Per lei quindi è sempre stato chiaro di non voler essere “l’altra mamma”, “la sostituta”, ma ritagliarsi un ruolo all’interno di questa nuova famiglia è stata una delle sfide più grandi. Ha fatto emergere domande importanti. “Qual è l’equilibrio tra l’esserci e il non esserci? Cosa posso e non posso dire? Come posso essere presente, senza invadere?”.
Una pressione leggera ma subdola
Quello che ha colpito maggiormente Federica, da quando lei e Tomaso hanno formato la loro famiglia, è stata la reazione delle persone intorno. Nessuno l’ha apertamente criticata, nessuno ha messo in dubbio la bellezza dei loro legami.
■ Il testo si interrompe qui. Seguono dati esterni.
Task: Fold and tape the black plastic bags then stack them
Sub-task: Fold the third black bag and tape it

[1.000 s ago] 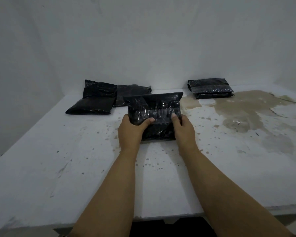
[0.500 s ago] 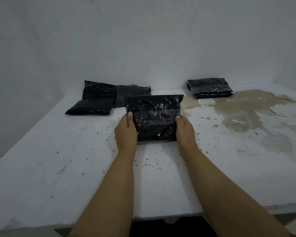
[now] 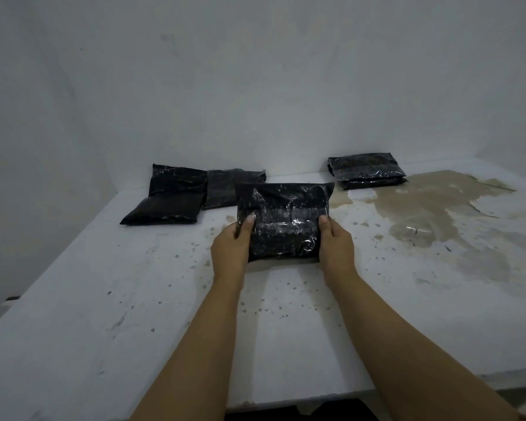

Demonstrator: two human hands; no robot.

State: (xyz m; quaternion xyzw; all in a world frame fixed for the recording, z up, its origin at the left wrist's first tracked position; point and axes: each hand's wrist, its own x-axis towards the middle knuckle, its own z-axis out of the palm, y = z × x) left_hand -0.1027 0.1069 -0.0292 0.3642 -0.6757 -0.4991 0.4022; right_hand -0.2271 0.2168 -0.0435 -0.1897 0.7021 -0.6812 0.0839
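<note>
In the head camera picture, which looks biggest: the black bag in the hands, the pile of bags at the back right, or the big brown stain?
1. Brown stain, largest.
2. Held bag.
3. Back-right pile, though it sits farther away, so its true size is unsure.

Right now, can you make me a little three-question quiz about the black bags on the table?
1. True or false: both hands grip the taped black bag.
2. Where is the stack of folded bags? A) far right, beside the brown stain; B) on the floor; C) under the left hand.
3. Fill in: the loose black bags lie on the far ____ of the white table.

Key:
1. True: the left hand and the right hand hold its two sides, thumbs on top.
2. A.
3. Left.
</note>
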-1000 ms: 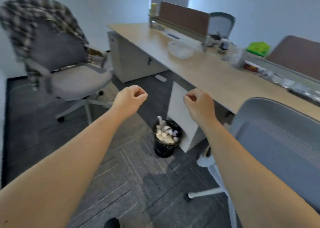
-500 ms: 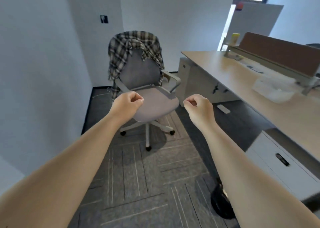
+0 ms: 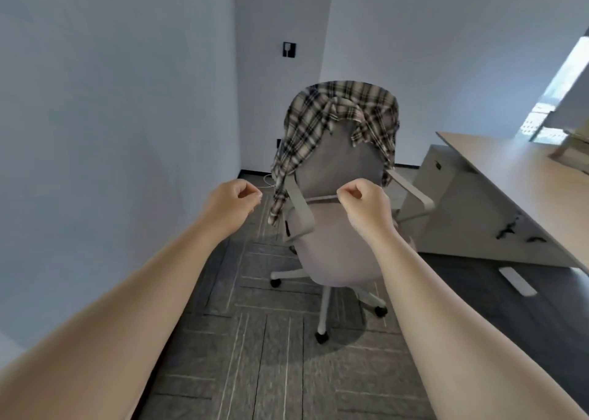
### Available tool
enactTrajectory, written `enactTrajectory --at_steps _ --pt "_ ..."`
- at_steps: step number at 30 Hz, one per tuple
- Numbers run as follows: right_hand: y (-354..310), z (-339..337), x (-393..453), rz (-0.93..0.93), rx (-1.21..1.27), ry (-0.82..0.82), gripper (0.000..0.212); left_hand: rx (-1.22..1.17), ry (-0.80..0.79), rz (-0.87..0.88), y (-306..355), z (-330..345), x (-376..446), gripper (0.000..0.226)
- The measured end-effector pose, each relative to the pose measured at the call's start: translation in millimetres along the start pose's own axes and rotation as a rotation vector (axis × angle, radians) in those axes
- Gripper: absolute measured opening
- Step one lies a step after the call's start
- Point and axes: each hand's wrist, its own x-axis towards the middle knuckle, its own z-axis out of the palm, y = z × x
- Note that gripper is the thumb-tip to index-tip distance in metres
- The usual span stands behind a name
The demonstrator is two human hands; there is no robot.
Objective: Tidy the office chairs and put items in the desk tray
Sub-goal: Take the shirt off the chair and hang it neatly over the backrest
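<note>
A grey office chair [image 3: 338,254] on white wheeled legs stands in front of me, near the room's corner. A black-and-cream plaid shirt [image 3: 322,123] is draped over the top of its backrest and hangs down its left side. My left hand [image 3: 231,201] is held out to the left of the chair's left armrest, fingers curled closed with nothing in them. My right hand [image 3: 366,204] hovers over the seat, between the armrests, also closed and holding nothing. Neither hand touches the chair. No desk tray is in view.
A light wooden desk [image 3: 510,177] with a grey cabinet [image 3: 462,215] under it runs along the right. White walls close in at left and behind the chair. A white strip [image 3: 518,281] lies on the grey carpet under the desk.
My view has swung left and moved closer to the plaid-shirt chair, which is now centred. The second chair, the bin and most of the desk have left the view. Both fists stay closed.
</note>
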Motion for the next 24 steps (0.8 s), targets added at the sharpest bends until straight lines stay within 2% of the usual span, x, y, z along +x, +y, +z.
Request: enactTrajectory --at_steps 7,12,24 --pt "-3 28 164 0.035 0.019 -0.018 0.009 0.049 0.018 0.005 13 10 145 0.024" --pt "-4 65 251 0.056 0.023 -0.015 0.016 0.036 0.026 -0.009 1 7 234 0.024" --pt "-14 168 438 0.13 -0.043 0.142 0.035 0.049 -0.126 0.008 -62 -13 472 0.02"
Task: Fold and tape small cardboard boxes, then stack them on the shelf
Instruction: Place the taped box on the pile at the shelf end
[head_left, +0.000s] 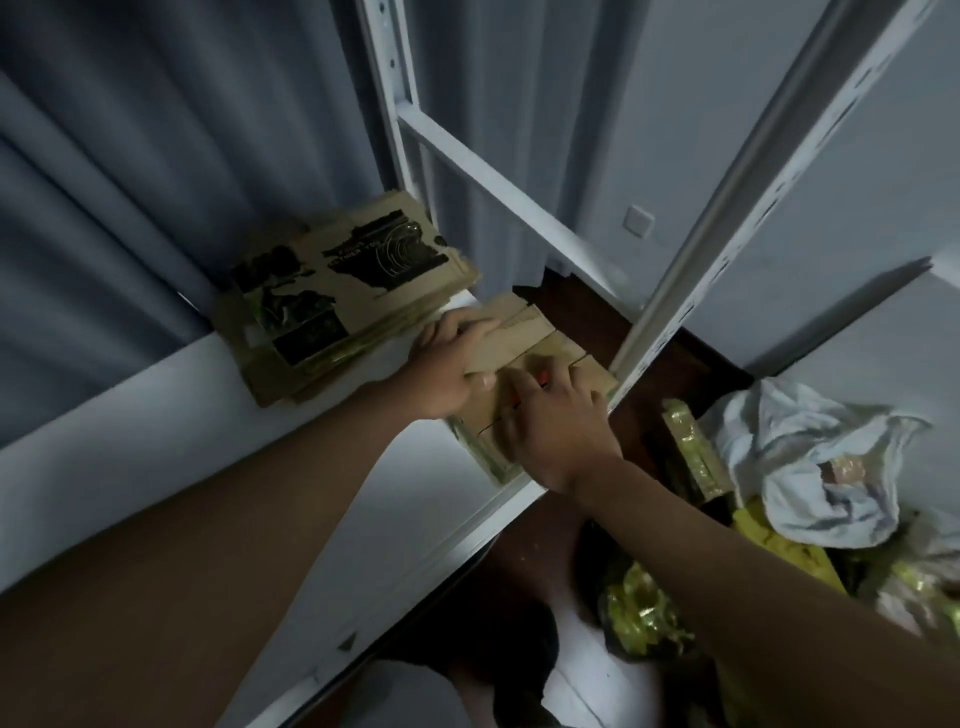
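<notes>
While my left hand (451, 370) grips the flattened brown cardboard box (540, 358) on the white metal shelf (291, 467) near its upright, my right hand (558, 421) lies on it, fingers loosely spread; I should square edges before lifting, judging by its overhang.

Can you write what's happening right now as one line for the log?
left hand: grips flat cardboard box | right hand: rests on it, something red underneath | place: white shelf | beside: flat cardboard stack

A stack of flattened cardboard (343, 296) and an upright post (717, 228) flank the shelf (156, 441) opening.
</notes>
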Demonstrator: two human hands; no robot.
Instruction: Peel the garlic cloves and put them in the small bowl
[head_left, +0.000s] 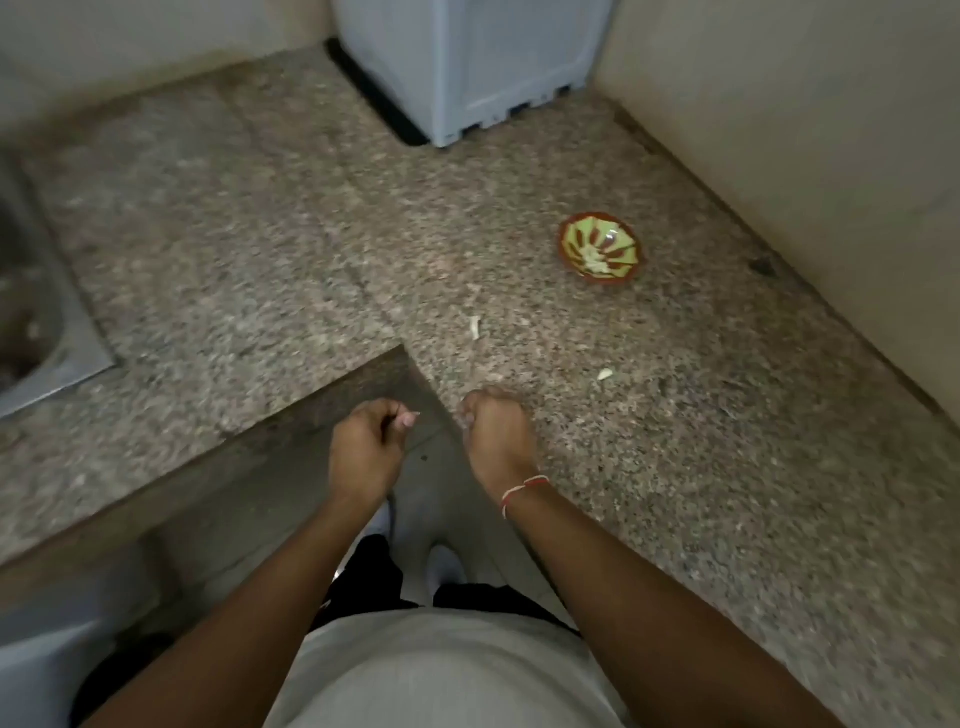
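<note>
Two hands (431, 436) curled, contents unclear | bowl (600, 248) apart | sink (31, 322) left

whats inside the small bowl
The bowl holds a few pale pieces near its bottom, likely peeled garlic; the blur hides their number. Its far inner wall shows bare.

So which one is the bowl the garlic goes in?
Find the speckled granite counter, then follow it towards the pale wall on the right. The small bowl sits alone there, past two pale scraps. It is the only round, colourful thing: a red-brown rim with green and red stripes inside.
</note>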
“Eppure era come se sentissi su di me una pressione, piccola ma subdola: devi essere presente nella vita di Eva, ma non hai nessun ruolo reale. Non importa se passa con te del tempo, se la vai a prendere a scuola, se le prepari la cena, se sai quali sono i suoi gusti e i suoi sogni. Non importa se hai fatto dei sacrifici per costruire questa famiglia, se hai rinunciato ad alcune tue convinzioni. Tu per il mondo esterno non esisti”.
Strade parallele
La sua famiglia non è riconosciuta al 100% perché Eva non è figlia sua. Quindi sente di avere delle responsabilità nei suoi confronti, ma allo stesso tempo anche di dover essere disponibile per il resto del mondo.
Perché in fondo lei ha solo un compagno, non una figlia, quindi ha molto tempo libero. Perché solo le mamme vere, quelle naturali, hanno degli impegni veri, naturali, con i propri figli. “Sto facendo i conti con questa cosa. Mi chiedo perché anche le mie amiche non possano riconoscermi un impegno, una strada parallela alla loro, che non ha la stessa origine, lo so bene, ma che si interseca con la vita delle madri, nelle preoccupazioni, nelle gioie e nelle soddisfazioni, senza sovrapporsi”.